■ PROBLEM TO WORK ON:
The records should be restated exactly from their first line through the line with "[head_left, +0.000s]" in it.
Top of DATA FOR REVIEW
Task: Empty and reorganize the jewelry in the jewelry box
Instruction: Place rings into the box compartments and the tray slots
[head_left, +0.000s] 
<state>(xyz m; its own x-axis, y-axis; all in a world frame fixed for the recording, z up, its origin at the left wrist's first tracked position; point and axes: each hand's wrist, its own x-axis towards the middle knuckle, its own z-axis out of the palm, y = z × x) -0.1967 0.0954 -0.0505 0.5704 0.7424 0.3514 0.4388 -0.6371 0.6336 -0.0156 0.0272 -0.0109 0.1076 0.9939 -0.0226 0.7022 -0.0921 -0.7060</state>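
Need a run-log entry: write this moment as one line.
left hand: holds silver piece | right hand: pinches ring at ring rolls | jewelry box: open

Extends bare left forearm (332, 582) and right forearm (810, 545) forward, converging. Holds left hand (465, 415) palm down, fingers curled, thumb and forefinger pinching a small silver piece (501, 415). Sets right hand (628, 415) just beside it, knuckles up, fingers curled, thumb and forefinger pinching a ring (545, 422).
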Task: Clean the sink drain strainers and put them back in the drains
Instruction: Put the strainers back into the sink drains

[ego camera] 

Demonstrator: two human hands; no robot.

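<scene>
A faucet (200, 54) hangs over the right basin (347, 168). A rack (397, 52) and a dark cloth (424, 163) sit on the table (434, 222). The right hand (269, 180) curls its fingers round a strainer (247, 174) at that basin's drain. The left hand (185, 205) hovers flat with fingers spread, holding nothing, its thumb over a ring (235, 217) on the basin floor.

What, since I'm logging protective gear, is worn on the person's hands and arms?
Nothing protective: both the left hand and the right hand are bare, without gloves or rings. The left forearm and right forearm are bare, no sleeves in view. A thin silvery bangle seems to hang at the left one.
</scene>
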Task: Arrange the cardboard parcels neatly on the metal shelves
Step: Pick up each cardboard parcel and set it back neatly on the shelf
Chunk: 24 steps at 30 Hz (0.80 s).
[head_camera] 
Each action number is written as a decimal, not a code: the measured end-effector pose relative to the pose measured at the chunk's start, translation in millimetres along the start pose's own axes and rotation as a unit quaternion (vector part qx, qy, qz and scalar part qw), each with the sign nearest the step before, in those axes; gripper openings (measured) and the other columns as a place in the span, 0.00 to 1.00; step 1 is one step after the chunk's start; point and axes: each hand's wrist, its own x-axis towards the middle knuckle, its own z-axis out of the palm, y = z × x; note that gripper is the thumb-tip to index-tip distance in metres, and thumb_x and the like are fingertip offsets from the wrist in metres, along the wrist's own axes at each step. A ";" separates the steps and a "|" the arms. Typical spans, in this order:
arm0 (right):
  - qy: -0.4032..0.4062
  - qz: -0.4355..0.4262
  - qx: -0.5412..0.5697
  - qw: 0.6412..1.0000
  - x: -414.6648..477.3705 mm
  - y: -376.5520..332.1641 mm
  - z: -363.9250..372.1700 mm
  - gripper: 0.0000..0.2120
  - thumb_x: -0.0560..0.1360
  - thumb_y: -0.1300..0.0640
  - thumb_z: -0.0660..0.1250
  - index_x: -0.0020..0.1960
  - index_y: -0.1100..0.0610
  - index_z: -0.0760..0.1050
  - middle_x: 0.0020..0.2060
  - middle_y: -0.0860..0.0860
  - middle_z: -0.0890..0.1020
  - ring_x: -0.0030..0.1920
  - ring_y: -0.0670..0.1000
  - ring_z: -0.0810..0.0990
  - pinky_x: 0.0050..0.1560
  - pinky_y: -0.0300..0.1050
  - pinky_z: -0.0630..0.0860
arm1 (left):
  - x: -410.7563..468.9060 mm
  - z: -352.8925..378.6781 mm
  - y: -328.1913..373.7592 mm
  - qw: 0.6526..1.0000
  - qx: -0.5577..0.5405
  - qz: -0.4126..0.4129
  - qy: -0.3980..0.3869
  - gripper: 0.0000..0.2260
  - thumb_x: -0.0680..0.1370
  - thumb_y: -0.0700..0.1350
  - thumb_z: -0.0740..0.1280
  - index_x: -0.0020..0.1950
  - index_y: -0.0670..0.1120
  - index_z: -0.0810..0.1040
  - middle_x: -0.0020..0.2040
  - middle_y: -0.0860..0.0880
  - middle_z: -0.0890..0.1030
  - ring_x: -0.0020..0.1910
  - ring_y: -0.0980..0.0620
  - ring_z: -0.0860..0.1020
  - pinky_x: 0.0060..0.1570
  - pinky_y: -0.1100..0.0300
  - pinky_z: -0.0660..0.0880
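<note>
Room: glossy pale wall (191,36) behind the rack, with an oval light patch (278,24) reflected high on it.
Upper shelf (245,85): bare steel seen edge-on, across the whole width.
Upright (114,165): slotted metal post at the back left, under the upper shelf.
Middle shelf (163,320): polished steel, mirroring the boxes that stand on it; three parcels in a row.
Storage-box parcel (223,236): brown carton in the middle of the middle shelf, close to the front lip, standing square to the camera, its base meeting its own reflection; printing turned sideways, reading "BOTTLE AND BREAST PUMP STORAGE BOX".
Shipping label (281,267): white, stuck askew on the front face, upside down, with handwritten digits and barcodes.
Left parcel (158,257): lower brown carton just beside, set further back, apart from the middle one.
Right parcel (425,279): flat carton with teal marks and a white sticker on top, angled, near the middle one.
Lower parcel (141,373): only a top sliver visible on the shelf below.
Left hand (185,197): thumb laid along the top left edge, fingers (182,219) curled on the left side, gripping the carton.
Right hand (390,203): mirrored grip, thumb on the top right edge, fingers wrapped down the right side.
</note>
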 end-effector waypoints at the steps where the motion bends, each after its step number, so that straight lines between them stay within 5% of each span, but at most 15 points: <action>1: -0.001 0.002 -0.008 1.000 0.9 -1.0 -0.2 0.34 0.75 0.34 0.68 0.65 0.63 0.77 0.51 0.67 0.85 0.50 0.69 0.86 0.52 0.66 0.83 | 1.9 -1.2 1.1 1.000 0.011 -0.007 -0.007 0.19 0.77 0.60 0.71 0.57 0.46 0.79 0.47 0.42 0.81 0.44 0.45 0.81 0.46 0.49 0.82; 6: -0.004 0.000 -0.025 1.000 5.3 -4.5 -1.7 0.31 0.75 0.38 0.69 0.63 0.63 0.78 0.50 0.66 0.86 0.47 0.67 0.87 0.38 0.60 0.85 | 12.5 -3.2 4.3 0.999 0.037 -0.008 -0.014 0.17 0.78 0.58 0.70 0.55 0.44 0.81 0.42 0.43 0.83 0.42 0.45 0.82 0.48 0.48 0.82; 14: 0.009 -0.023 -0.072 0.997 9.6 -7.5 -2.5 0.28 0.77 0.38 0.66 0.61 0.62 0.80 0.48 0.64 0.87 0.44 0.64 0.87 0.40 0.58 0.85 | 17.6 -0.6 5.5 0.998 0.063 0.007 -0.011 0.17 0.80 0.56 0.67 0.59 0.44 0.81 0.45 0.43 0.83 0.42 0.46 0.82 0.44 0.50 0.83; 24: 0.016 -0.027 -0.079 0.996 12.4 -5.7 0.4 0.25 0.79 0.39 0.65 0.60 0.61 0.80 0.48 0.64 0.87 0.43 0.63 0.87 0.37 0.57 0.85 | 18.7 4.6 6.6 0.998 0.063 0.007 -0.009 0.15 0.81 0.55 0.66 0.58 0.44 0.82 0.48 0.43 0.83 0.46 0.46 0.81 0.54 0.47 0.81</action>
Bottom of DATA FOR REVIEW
■ RESPONSE BELOW:
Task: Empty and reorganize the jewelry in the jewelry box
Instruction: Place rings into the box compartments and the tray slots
[head_left, +0.000s] 

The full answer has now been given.